Он отнес ее в свою спальню за неимением более удобного места и положил на собственную кровать. Она открыла глаза и еще раз спросила:
— Томас в самом деле спасен?
И ему ничего не оставалось, кроме как еще раз повторить то же самое. И тут пришла Джесс Гатри со словами утешения и теплым питьем. Сейчас Виктория, скорее всего, спит. Если повезет, она проспит до самого утра. А утром можно будет не спеша поговорить обо всем на свете.
Итак, была полночь, и все кончилось. Джон стоял на берегу озера спиной к воде и смотрел на дом. Он понимал, что смертельно устал и опустошен и что не осталось у него ни физических, ни душевных сил, и, тем не менее, под этой мучительной усталостью было спокойствие и умиротворение, каких он не знал уже много лет.
Почему к нему пришло именно это ощущение, было для него загадкой. Он знал всего лишь, что Томас жив и что Оливер Доббс не вернулся из Лондона. Он вздохнул с огромным удовлетворением, как будто в одиночку успешно справился с какой-то немыслимо трудной задачей.
Бурный вечер мало-помалу перешел в тихую, мирную ночь.
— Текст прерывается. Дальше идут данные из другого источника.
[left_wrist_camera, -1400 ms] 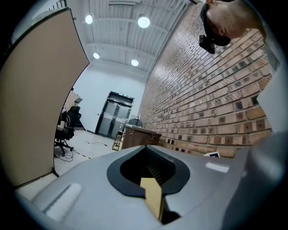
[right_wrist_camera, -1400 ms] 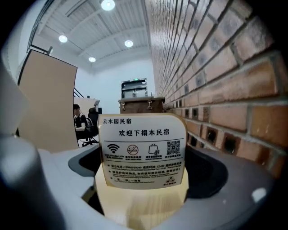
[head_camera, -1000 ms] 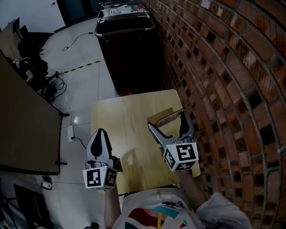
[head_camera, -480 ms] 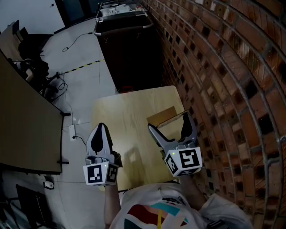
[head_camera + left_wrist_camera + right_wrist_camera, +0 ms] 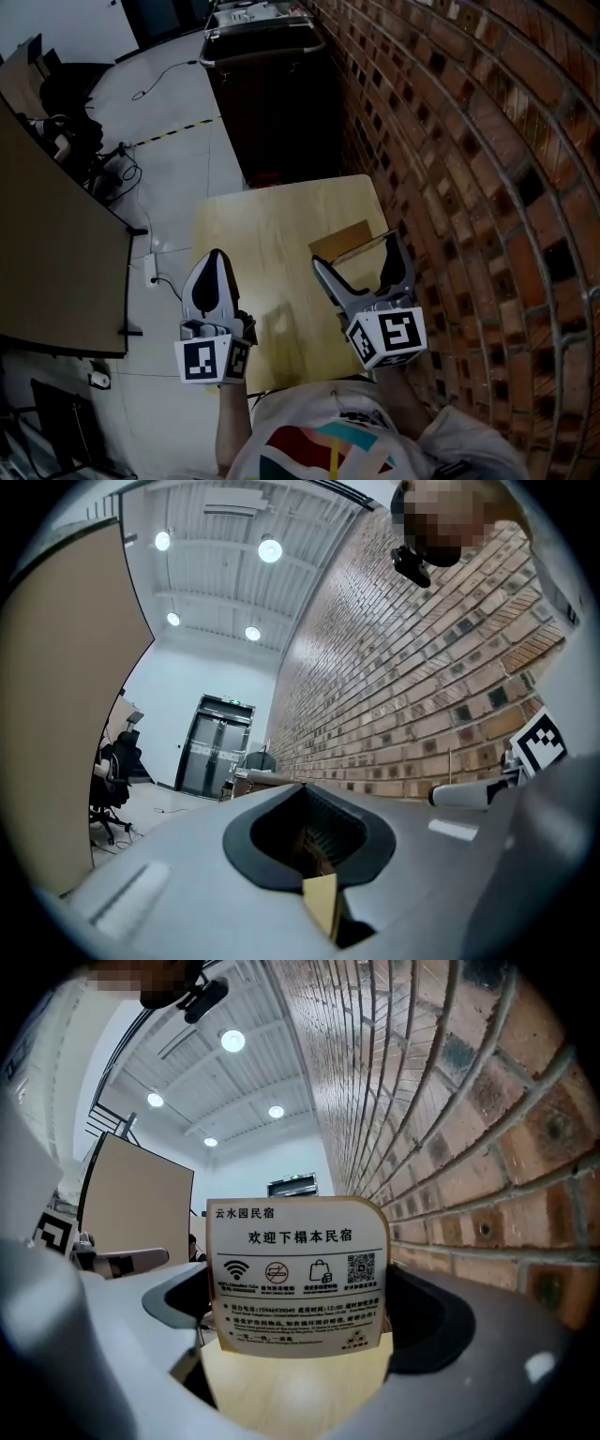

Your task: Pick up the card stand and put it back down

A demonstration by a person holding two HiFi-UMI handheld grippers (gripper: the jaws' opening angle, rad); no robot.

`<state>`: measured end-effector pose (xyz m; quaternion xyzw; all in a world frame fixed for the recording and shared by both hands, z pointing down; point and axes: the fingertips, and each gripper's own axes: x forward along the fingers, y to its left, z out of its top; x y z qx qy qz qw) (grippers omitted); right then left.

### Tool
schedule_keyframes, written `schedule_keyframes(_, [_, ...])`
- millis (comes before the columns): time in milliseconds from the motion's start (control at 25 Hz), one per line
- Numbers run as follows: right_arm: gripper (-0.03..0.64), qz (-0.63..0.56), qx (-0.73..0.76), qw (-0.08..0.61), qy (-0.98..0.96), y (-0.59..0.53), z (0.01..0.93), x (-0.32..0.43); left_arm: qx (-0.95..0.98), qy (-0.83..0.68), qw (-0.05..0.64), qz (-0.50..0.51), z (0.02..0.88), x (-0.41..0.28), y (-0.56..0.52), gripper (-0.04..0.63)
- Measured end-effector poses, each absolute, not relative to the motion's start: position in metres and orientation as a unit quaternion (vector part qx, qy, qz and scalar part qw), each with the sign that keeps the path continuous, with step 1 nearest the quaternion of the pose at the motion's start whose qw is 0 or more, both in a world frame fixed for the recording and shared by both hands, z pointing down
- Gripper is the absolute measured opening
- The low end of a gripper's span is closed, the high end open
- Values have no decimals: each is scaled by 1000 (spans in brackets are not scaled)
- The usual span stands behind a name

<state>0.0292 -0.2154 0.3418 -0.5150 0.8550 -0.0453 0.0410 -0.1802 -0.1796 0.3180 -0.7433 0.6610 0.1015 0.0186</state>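
Pale wood forms the table (image 5: 258, 234) on which the card stand (image 5: 298, 1274) rests upright, directly between the jaws of the right gripper (image 5: 356, 255). Those jaws are spread wide, one to each side of the stand, with a clear gap between each and the stand's edges, so nothing is clamped. In the right gripper view the printed face of the stand is turned toward the jaws' base, showing rows of characters, small icons and a square code. The head view shows the stand's near edge between the jaw tips and the rest reaching beyond them. The brick wall (image 5: 469, 141) runs close outside the right jaw. The left gripper (image 5: 215, 261) has its jaws pressed together on nothing, off the table's left edge, well apart from the stand.
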Motion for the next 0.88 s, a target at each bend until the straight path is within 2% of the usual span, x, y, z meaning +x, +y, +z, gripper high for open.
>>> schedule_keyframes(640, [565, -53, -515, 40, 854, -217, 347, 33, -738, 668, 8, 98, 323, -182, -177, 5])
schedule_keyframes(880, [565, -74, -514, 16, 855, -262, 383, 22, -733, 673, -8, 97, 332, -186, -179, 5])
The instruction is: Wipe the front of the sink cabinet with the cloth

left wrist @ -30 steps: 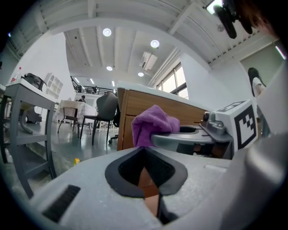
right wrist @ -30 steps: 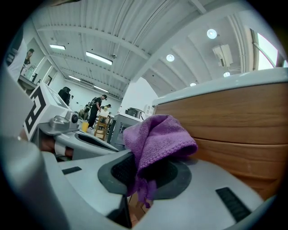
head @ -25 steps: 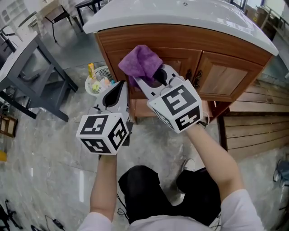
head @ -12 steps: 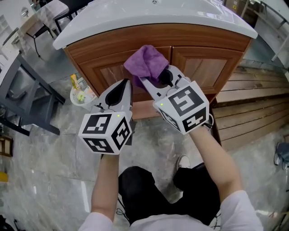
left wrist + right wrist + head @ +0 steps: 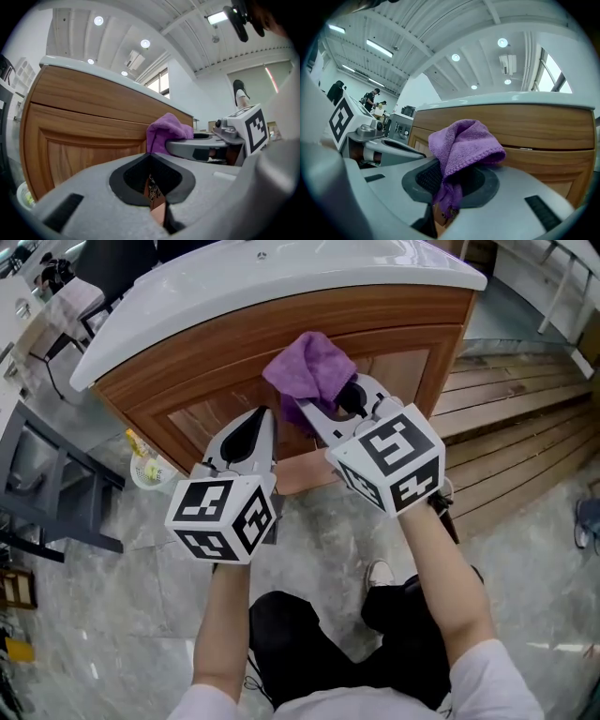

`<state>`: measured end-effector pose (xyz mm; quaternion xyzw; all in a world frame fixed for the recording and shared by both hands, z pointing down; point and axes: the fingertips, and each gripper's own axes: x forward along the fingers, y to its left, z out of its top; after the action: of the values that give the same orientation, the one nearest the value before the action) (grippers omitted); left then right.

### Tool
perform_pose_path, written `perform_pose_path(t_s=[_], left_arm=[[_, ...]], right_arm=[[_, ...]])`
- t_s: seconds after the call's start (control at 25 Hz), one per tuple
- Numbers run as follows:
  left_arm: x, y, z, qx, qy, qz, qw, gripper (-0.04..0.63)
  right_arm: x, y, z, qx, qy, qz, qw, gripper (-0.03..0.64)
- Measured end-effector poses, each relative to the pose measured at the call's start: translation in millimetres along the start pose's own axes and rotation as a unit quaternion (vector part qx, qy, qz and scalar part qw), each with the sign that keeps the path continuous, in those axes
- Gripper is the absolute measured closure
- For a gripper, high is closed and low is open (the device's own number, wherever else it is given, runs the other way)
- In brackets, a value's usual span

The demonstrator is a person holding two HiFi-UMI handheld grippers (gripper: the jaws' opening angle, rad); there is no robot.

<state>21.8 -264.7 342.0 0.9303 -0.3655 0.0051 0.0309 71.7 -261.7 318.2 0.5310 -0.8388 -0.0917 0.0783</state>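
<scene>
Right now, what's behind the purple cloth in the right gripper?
The wooden cabinet front, below the white sink top. The cloth, clamped in the right gripper, hides the door panel directly behind it; whether it touches the wood can't be told.

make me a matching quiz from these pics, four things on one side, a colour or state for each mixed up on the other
Things:
1. cloth
2. left gripper
3. sink
4. cabinet

Colour or state:
A. white
B. brown wood
C. purple
D. shut, holding nothing

Pairs: 1-C, 2-D, 3-A, 4-B
</scene>
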Motion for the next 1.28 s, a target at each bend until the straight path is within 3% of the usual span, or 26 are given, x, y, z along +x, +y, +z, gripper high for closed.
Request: perform_pose_path(t_s=[0.36,0.76,1.28], left_arm=[[27,-37,-7,0.009,0.006,-0.038,0.9992,0.591],[55,-63,-20,0.011,0.020,-0.067,0.9975,0.591],[66,-70,-25,0.013,0.023,-0.069,0.9973,0.591]], right_arm=[[-41,-61,-10,-0.002,0.014,-0.063,0.998,0.545],[-89,-136,-38,0.008,0.039,-0.156,0.987,0.545],[-134,-204,-67,0.053,0.049,-0.241,0.968,0.545]])
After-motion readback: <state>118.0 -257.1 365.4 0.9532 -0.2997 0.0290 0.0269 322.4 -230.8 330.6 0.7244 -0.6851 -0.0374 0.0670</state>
Ветер стих, тучи поредели и превратились в редкие легкие облачка, плывущие по небу, как клочья тумана. Высоко в небе висел серебряный месяц, и на темных водах озера играли серебристые лунные блики. Мимо пролетела утиная пара. Кряквы, решил он. Минуту он следил взглядом за их силуэтами на фоне неба, потом их поглотила темнота, и крик их растворился в безбрежной тишине.
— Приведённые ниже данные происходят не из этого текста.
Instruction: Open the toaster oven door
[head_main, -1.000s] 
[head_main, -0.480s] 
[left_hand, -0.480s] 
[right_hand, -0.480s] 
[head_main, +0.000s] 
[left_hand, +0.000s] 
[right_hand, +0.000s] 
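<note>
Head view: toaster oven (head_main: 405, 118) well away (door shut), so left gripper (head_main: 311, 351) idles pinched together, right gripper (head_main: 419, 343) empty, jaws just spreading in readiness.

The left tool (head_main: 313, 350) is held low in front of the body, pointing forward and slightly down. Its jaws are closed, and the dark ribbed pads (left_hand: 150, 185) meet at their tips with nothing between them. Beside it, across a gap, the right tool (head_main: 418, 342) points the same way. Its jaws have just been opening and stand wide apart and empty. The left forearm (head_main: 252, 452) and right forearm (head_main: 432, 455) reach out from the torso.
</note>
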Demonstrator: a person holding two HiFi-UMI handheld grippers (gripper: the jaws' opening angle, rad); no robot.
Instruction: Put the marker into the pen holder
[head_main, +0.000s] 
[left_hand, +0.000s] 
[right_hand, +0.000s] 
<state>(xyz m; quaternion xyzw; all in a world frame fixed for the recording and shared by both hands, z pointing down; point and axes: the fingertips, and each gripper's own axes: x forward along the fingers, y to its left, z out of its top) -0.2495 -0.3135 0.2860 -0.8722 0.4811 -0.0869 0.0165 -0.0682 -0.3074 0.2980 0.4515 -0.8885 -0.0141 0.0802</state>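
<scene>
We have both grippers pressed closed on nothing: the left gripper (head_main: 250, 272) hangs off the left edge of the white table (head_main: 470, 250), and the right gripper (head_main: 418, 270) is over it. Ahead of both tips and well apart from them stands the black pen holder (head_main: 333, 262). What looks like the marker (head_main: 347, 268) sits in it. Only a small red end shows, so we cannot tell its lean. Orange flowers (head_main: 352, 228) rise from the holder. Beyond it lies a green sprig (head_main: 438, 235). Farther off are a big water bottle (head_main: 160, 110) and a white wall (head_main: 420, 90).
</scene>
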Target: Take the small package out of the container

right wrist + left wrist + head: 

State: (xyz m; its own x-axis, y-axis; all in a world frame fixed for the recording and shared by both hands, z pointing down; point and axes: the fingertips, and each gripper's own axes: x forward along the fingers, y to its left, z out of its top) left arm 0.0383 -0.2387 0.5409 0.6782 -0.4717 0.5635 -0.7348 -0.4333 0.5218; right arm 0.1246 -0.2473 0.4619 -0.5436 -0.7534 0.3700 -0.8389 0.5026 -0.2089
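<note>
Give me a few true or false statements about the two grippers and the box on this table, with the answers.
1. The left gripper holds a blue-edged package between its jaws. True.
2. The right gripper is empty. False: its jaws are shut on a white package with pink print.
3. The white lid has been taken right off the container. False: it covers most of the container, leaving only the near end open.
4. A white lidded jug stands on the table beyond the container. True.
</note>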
Но вот возникли другие звуки. Зашумели верхушками сосны, стал слышен шепот воды, плещущейся вокруг деревянных свай старой пристани. Он глядел на дом и видел уют горящих в окнах огней. И темные холмы позади.
Его холмы. Холмы Бенхойла.
Он долго стоял так, засунув руки в карманы, пока не почувствовал дрожь во всем теле, и понял, что здорово продрог. Он обернулся, чтобы бросить прощальный взгляд на озеро, затем медленно поднялся вверх по лужайке и вошел в дом.
Родди не спал. Он тихо ждал в библиотеке, тяжело опустившись в старое кресло Джока у затухающего камина. У Джона защемило сердце, когда он посмотрел на дядю. Из всех обитателей дома он пострадал больше всех. И не только потому, что лишился своего дома, одежды, книг и бумаг, всех своих личных любимых вещей, скопившихся за долгую жизнь, а потому, что остро сознавал свою вину за все, что произошло.
— Я должен был думать, — снова и снова повторял он, лишившись своей обычной словоохотливости при мысли о возможной трагедии, с ужасом осознав, что могло произойти с Томасом. — Я просто никогда не думал.
Но всегда бросал дрова в открытый камин, не задумываясь, давил ногами искры и угольки, падавшие на старый коврик, и никогда не думал о том, чтобы поставить каминную решетку.
— Последнее, что советовал мне Джок, это поставить каминную решетку. Но я так ничего и не сделал. Все откладывал. Ленивый ублюдок, все откладывающий на потом. Вот и дооткладывался.
И снова говорил:
— А что, если бы Эллен не пришло в голову подумать о малыше? Что, если бы ты, Джон, не пошел проведать ребенка… — Голос его задрожал.
— Забудь об этом, — быстро перебил его Джон, потому что вспоминать это было невыносимо. — У нее хватило соображения вспомнить о малыше, вот я и пошел его проведать. Да что тут говорить, мне самому должно было прийти это в голову без всякого напоминания Эллен. Я в такой же степени виноват, как и ты.